Fussgängerbrücken als urbanistische Wahrzeichen

19. April 2002 - Silvia Kobi
Bisher gehörten Fussgängerbrücken kaum zu jenen Errungenschaften, mit denen Metropolen für Lebensqualität und Originalität werben. Sie wurden weder von Stararchitekten entworfen, noch waren sie in ihrem Erscheinungsbild spektakulär. Jüngste Beispiele jedoch weichen von diesem Szenario ab. Zu finden sind sie an städtebaulich prominenter Stelle. Die zweifellos berühmteste ist Norman Fosters Millennium Bridge, welche die Tate Modern mit St. Paul's Cathedral verbindet. Foster konzipierte sie zusammen mit einem Ingenieurteam von Ove Arup als «Lichtklinge» - ein Ausdruck, der bereits andeutet, dass für diese Brücke kein Aschenputtel-Dasein vorgesehen war. Doch dann begann die Riesenklinge am Eröffnungswochenende unter den Besucherströmen zu schwingen, was weniger ein Sicherheitsrisiko darstellte als eine Komforteinbusse. Mit dem Konzept der Brücke - Ästhetik und Lebensqualität - war das natürlich nicht zu vereinbaren. Für Foster und sein Team begann nach der grossen Verlegenheit die Suche nach einem Gegenmittel. Nach der Installation von rund neunzig dem Auge unsichtbaren Dämpfern konnten die Schwingungen behoben und die Brücke am vergangenen 22. Februar wiedereröffnet werden. Foster gab sich gelöst, als er den Medienvertretern das Motto der Brücke in Erinnerung rief: «a bridge for people, a link for London, a symbol for Britain».


Gratwanderung im urbanen Milieu

Hinter diesem Motto steht zuerst einmal die Priorität der Fussgänger. Im Unterschied zu anderen europäischen Grossstädten hat sich London bisher kaum von einer fussgängerfreundlichen Seite gezeigt. Verkehrsdichte, Lärm und Abgase sind an der Grenze des Tolerierbaren, und Erholung vom Verkehrsgetöse bieten in der Innenstadt eigentlich nur die Pärke und allenfalls noch die Einkaufsgalerien rund um Piccadilly, allen voran die Burlington Arcade, sowie jetzt neu Fosters Themse-Überquerung. Ungewöhnlich ist nicht nur die Ruhe, die sie bietet, sondern auch die Aussicht - die Überquerung ist mit einer «Gratwanderung» im urbanen Milieu verglichen worden.

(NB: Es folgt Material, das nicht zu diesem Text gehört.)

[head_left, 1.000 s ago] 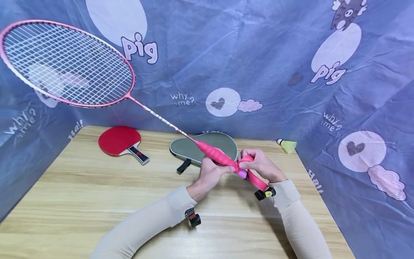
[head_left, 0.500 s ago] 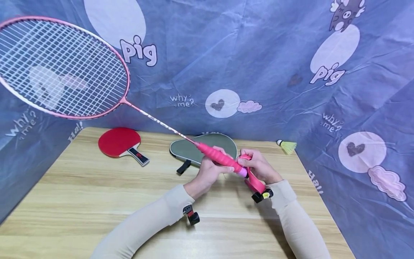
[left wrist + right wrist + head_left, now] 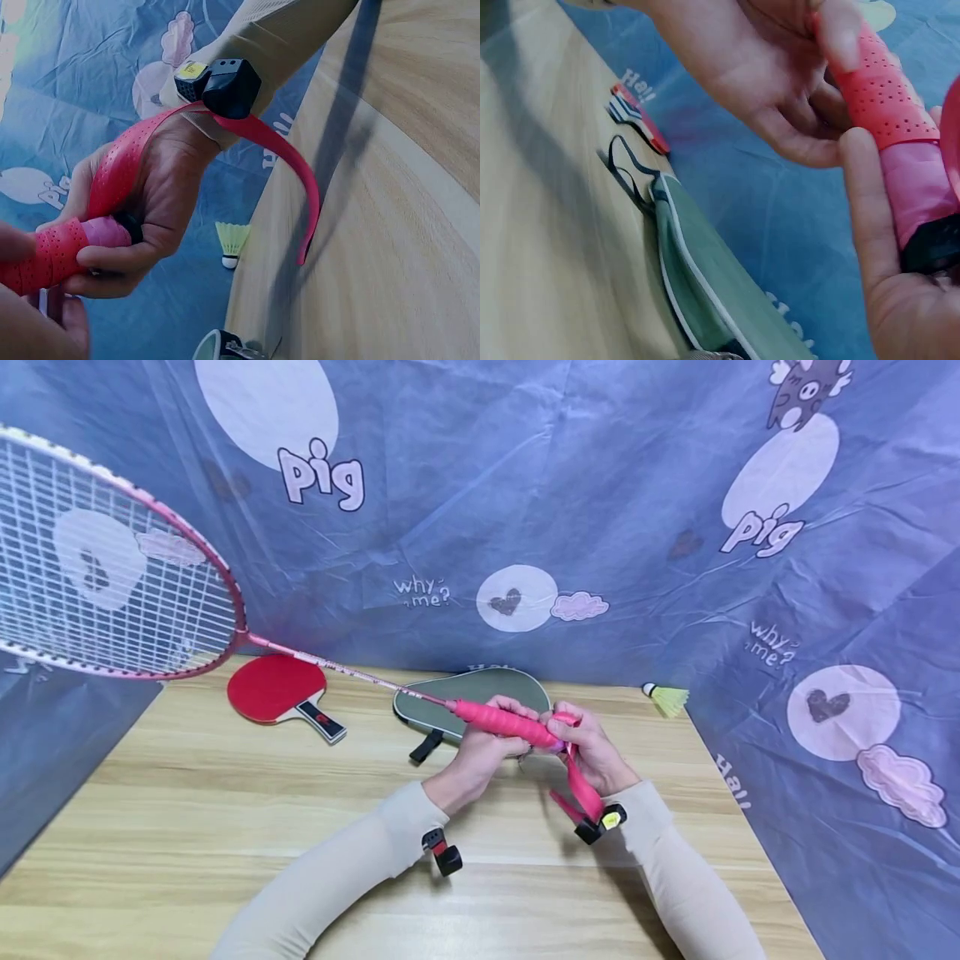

Seit der Eröffnung der flussabwärts gelegenen Tower Bridge im Jahre 1894 ist die Millennium Bridge der erste neue «link for London», jedenfalls im Stadtzentrum. Zwei höchst ungleiche Quartiere - die noble City of London und das ehemalige Arbeiter- und Industrieviertel Southwark - erhalten damit eine direkte Verbindung. Zwischen den beiden Stadtteilen könnte der Kontrast nicht grösser sein, wirtschaftlich, sozial und architektonisch. Seit der Eröffnung der Tate Modern im Juni 2000 haben sich diese Ungleichheiten etwas abgeschwächt, gilt doch der Bezirk Southwark seit der Eröffnung des Museums als «up-and-coming».

Eine ähnliche Wirkung erhofft man sich auch von der unlängst eingeweihten Gateshead Millennium Bridge über dem Tyne. Diese von der Londoner Architekturfirma Wilkinson Eyre konzipierte Fussgänger- und Fahrradbrücke mit eingebauten Sitzgelegenheiten verbindet den Hafendamm von Newcastle mit demjenigen von Gateshead, einem Industrieareal mit viel Potenzial. Dessen Wahrzeichen, eine stillgelegte Kornmühle, wird zurzeit in ein Zentrum für Gegenwartskunst umgewandelt, das in diesem Frühling als Baltic Centre for Contemporary Art eröffnet werden soll. Wie in London dürfte auch hier die Kombination von Kulturpalast und Designerbrücke - die Bogenstruktur gleicht einem riesigen Augenlid, wenn sie sich für den Schiffsverkehr öffnet - zu einer Belebung des Südufers führen.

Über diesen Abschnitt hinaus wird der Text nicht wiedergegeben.